Entretien avec Maxence Cordiez, expert associé énergie à l’institut Montaigne et responsable du cycle du combustible nucléaire chez Hexana, start-up française qui travaille sur un réacteur nucléaire modulaire à neutrons rapides refroidi au sodium.

Est-ce que le développement de l’énergie nucléaire s’accompagne d’une prise en compte des risques climatiques pour la sûreté nucléaire dans le monde ?

Il y a une double interaction : l’énergie nucléaire fait partie des outils pour lutter contre le changement climatique, mais celui-ci peut affecter la résilience de ses infrastructures. Dans certains pays, comme en France, la sûreté nucléaire est à un niveau très élevé, dans d’autres, elle est gérée de façon plus légère. En France, l’Autorité de sûreté nucléaire et de radioprotection (ASNR) évalue à la fois le parc nucléaire existant et le nouveau nucléaire face au risque climatique et dispose d’un pouvoir de coercition sur les exploitants. Par exemple, en 2017, l’ASNR a demandé à EDF d’arrêter la centrale de Tricastin le temps de renforcer la digue du canal de Donzère-Mondragon pour faire face à un éventuel risque d’inondation.

Aujourd’hui, le risque climatique impacte plus la production que la sûreté : en période de canicule, certains réacteurs doivent être parfois arrêtés pour protéger la biodiversité des cours d’eau en évitant un apport de chaleur à de l’eau déjà chaude. C’est un sujet de production. Mais les enjeux de sûreté seront d’autant plus importants pour le nouveau nucléaire, dont les réacteurs doivent être construits en prenant en compte des hypothèses de changement climatique fort, à l’échelle du siècle.

Justement est-ce que les petits réacteurs modulaires (SMR) peuvent être considérés comme moins dangereux et moins vulnérables face à des évènements climatiques extrêmes ?

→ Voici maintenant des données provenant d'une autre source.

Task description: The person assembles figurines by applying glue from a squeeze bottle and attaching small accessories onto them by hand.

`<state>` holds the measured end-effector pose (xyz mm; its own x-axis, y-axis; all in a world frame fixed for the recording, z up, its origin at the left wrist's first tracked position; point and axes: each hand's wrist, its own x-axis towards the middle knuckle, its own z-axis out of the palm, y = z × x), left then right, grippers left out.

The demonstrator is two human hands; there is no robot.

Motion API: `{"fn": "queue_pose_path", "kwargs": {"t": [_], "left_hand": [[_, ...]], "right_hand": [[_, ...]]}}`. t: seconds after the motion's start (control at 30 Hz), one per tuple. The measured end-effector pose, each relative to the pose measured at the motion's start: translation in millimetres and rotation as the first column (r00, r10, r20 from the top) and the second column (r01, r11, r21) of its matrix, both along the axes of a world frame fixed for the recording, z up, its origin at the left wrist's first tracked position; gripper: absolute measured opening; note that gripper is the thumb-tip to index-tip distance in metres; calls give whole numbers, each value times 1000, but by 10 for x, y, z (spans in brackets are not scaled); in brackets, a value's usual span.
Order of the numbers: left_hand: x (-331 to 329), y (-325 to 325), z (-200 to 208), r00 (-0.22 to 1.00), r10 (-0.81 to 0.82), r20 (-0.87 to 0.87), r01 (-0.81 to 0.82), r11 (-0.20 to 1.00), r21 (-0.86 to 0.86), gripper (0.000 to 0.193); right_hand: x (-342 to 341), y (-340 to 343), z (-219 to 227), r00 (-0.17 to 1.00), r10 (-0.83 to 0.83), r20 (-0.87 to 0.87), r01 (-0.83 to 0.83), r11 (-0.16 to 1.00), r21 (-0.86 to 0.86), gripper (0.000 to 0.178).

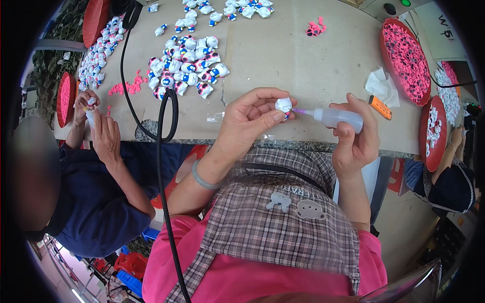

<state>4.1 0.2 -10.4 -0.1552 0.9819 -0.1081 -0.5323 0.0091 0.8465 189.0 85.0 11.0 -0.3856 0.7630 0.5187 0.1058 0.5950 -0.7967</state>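
Note:
Over the table's near edge, my left hand [248,115] pinches a small white and blue figurine [283,105] between thumb and fingers. From the right, my right hand [357,141] grips a translucent squeeze bottle [343,120] lying sideways in the fingers. Its thin purple nozzle [302,111] points left and meets or nearly meets the figurine's side; I cannot tell whether it touches. Beyond my left hand lies a heap of similar figurines [184,65], white and blue with pink parts.
Pink pieces fill a red tray [431,93] at right; another red tray [438,162] holds white pieces. Near them lie a crumpled tissue [380,87] and an orange box cutter [380,107]. A black cable [162,121] hangs at left, beside a co-worker's hands [105,136].

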Motion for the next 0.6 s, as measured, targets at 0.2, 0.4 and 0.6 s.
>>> {"fn": "queue_pose_path", "kwargs": {"t": [0.2, 0.4, 0.6], "left_hand": [[10, 10, -24, 1000, 22, 7, -22, 1000, -3, 29], [13, 19, -62, 1000, -7, 10, 7, 1000, 7, 29], [2, 13, -59, 1000, -16, -5, 16, 1000, 9, 28]], "right_hand": [[-12, -5, 0, 1000, 12, 10, -12, 1000, -28, 38], [-45, 7, -34, 999, 14, 32, -15, 1000, 26, 41], [-36, -2, -45, 1000, 5, -9, -4, 1000, 8, 38]]}}
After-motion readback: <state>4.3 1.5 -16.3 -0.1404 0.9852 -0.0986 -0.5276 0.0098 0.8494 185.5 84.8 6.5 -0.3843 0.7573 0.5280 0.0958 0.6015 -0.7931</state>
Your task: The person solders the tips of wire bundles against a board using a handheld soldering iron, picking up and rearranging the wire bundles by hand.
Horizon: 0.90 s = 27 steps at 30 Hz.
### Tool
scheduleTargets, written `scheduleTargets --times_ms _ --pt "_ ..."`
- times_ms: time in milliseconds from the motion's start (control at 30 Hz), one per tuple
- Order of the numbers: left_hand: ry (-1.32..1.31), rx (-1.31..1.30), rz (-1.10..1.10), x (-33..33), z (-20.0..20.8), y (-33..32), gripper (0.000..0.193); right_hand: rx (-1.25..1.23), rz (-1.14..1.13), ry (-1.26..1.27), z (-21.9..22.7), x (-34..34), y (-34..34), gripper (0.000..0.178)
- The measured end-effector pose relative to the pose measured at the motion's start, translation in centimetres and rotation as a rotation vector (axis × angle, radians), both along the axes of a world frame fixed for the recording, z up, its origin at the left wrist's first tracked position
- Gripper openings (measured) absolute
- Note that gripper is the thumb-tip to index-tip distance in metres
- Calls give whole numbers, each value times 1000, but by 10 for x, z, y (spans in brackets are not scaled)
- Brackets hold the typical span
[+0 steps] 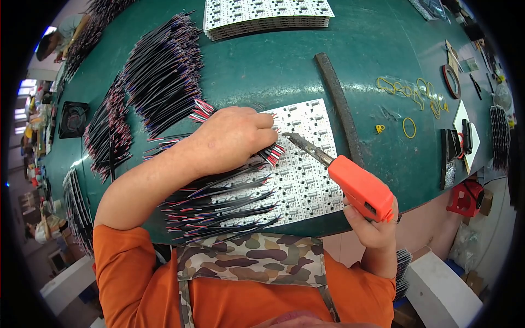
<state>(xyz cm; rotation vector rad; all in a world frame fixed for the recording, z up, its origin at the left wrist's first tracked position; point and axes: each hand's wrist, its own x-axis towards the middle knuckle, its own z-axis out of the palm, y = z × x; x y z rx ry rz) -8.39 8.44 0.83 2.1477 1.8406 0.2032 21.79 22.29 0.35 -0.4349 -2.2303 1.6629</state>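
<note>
My left hand (238, 134) is closed round a bundle of short black-sleeved wires (272, 154) with red, white and dark ends poking out on both sides. It hovers over or rests on a white panel of small circuit boards (306, 177); which one I cannot tell. My right hand (374, 229) grips a red soldering gun (361, 188), its metal barrel slanting toward the left fingers. The dark tip sits just right of those fingers, above the panel; contact is unclear. Several black wires (235, 208) lie in rows across the panel's left part.
Large heaps of black wires (161, 71) cover the green table's left. A stack of circuit panels (268, 16) stands at the back. Right of the panel lie a dark metal bar (339, 101), yellow cord (410, 90) and a tape roll (451, 81). Another person (68, 30) is far left.
</note>
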Motion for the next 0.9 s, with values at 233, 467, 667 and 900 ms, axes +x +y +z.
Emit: scheduleTargets --times_ms 233,467,667,900 --pt "3 -20 -6 -1 0 1 31 130 16 58 -5 1 3 54" --pt "-12 -29 1 -1 1 2 31 23 -15 29 -2 -2 -1 53" --pt "0 -39 7 0 2 2 31 17 -11 4 -3 1 -2 52" --pt "-3 33 0 1 1 2 9 131 6 1 -2 1 0 53"
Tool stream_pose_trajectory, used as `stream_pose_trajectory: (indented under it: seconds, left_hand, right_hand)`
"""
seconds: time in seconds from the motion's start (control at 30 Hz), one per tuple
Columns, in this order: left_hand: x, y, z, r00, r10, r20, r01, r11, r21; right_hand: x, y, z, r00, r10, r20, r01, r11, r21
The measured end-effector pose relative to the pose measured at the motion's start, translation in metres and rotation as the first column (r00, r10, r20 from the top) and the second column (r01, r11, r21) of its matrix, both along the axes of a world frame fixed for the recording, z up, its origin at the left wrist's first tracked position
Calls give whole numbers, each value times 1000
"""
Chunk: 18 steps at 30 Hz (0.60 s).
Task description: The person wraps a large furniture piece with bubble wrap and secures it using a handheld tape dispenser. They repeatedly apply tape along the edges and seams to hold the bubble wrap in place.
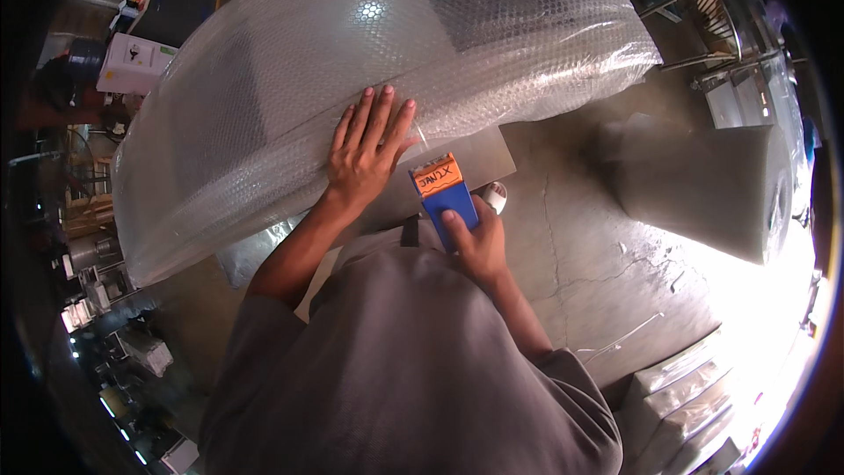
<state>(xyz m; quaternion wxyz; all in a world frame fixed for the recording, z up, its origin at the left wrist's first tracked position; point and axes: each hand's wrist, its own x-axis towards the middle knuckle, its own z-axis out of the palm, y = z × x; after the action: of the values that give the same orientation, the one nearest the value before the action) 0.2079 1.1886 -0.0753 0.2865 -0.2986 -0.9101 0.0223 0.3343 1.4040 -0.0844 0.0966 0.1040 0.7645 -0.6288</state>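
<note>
A large, long item wrapped in clear bubble wrap point(334, 44) spans the space in front of me, with darker panels showing through. My left hand point(365, 145) lies flat on its near edge, fingers stretched out. Just right of it, my right hand point(479, 242) grips a blue, flat, block-shaped tool point(447, 215), thumb on top. An orange band with handwriting covers the tool's far end, which sits close to the wrap's near edge. I cannot tell whether that end touches the wrap. Beneath the wrap, a flat pale sheet or board point(483, 161) sticks out.
A big roll of translucent wrapping material point(699, 185) lies on the cracked concrete floor point(571, 237) at right. Wrapped stacked packages point(677, 387) stand at lower right. A white box point(134, 63) is at far left. A metal-framed chair point(710, 7) stands at upper right.
</note>
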Motion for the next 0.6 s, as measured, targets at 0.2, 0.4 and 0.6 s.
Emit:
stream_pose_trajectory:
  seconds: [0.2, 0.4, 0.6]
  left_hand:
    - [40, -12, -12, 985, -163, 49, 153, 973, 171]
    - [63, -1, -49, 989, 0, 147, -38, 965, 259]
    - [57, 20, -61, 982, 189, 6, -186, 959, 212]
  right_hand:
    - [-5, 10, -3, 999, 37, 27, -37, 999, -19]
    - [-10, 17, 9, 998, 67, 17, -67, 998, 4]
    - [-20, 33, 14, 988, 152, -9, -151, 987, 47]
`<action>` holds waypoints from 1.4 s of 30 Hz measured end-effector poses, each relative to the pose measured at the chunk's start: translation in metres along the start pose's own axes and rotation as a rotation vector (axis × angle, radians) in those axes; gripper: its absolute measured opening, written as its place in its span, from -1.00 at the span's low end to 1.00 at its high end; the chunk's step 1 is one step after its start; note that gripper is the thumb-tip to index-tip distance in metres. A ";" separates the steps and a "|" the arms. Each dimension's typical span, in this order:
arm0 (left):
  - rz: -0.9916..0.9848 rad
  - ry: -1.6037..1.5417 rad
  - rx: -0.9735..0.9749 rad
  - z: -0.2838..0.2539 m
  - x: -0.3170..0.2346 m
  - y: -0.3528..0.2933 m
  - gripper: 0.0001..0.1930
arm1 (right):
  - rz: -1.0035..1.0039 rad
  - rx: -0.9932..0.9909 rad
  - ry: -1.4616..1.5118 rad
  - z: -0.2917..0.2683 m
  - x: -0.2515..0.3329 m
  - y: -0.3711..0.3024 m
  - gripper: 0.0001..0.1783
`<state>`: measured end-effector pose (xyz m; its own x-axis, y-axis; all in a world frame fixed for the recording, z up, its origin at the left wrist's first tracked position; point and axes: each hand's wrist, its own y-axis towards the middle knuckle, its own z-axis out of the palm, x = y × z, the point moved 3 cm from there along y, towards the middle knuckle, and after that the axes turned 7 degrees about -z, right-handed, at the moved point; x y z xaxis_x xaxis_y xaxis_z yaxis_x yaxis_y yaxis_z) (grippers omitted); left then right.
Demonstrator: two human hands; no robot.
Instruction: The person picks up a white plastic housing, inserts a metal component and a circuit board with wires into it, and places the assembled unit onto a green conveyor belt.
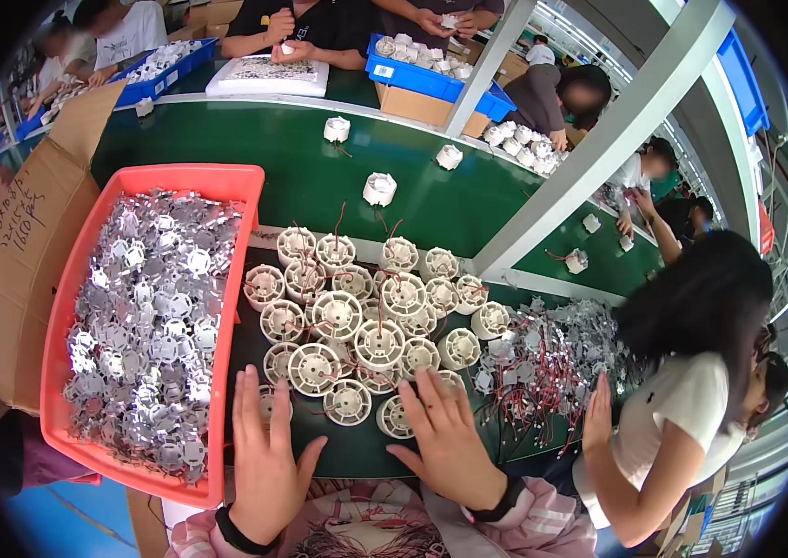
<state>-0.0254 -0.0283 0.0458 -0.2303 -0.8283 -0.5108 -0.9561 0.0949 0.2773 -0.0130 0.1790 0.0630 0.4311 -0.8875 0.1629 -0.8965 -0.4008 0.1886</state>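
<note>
Both my hands are held flat with fingers stretched out, and nothing is in them. My left hand (pixel 268 465) is between the red bin and the near edge of a pile of round white plastic housings (pixel 336 314). My right hand (pixel 450 437) reaches over the front right of that pile, its fingertips next to the nearest housings; whether they touch is hard to tell. The housings are stacked in places, spoked on top, and several have thin red wires. The red bin (pixel 254 186) on the left holds many shiny flat metal plates (pixel 166 316).
A heap of metal plates with red wires (pixel 542 372) lies right of the housings. Beside it a co-worker (pixel 682 400) raises an open hand. Loose housings (pixel 379 189) stand on the green conveyor belt (pixel 254 130). A cardboard box (pixel 26 270) is at left; a metal post (pixel 598 139) slants up at right.
</note>
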 end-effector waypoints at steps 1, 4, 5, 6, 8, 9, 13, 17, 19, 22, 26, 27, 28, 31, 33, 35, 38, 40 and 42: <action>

Ce qui est très intéressant avec les SMR c’est qu’ils impliquent des approches de sûreté dites « passives ». C’est-à-dire qu’ils disposent de systèmes qui permettent à la suite d’un arrêt d’urgence du réacteur, d’évacuer sa puissance résiduelle de manière passive, sans l’utilisation de pompes ou de dispositifs nécessitant une alimentation électrique. C’est notamment le cas pour les réacteurs à neutrons rapides qui offrent un vrai gain à ce niveau-là et simplifient significativement l’évacuation de la chaleur une fois le réacteur arrêté.

Certains pays sont-ils davantage exposés à des risques de sécurité nucléaire en raison du changement climatique ?

Certains territoires sont intrinsèquement plus menacés que d’autres par le changement climatique avec des risques spécifiques selon les pays – Bangladesh ou Floride par exemple – mais c’est plutôt le niveau de sûreté et la façon dont elle est gérée et encadrée qui importent. Un pays davantage touché par le changement climatique mais doté d’une réglementation solide et une autorité de sûreté indépendante et puissante est a priori bien mieux armé qu’un pays moins exposé au changement climatique mais avec une sûreté laxiste. C’est l’une des inquiétudes que l’on peut avoir aujourd’hui aux États-Unis car depuis son retour à la présidence, Donald Trump a publié deux Executive orders qui placent l’autorité de sûreté américaine sous les ordres de la Maison Blanche et lui retirent un certain nombre de prérogatives. Trump a donc considérablement affaibli l’édifice de sûreté et si cela donne lieu à un incident ou accident nucléaire dans un pays développé et riche comme les États-Unis, c’est à l’échelle mondiale que la crédibilité de la sûreté nucléaire sera remise en cause, comme ce fut le cas après Fukushima.

L'énergie nucléaire est par nature une énergie du temps long. Est-elle compatible avec le changement climatique dont on ne sait pas à quel point il sera létal dans 100, 200 ou 300 ans ?

C’est une question qui revient souvent mais qu’on peut poser sous un autre angle : peut-on se passer de l’énergie nucléaire au regard du changement climatique ? Refuser le nucléaire, qui est l’une des énergies bas carbone dont on dispose, c’est aggraver ce problème. D’autant que l’énergie nucléaire permet aussi de limiter notre dépendance aux combustibles fossiles, dépendance qui peut être dangereuse comme on le voit aujourd’hui avec la guerre au Moyen-Orient. Le nucléaire n’est pas l’alpha et l’oméga de la solution et toutes les énergies présentent des contraintes, mais sans lui, on se prive in fine d’un moyen de gagner en stabilité future tant sur le plan climatique que pour notre souveraineté.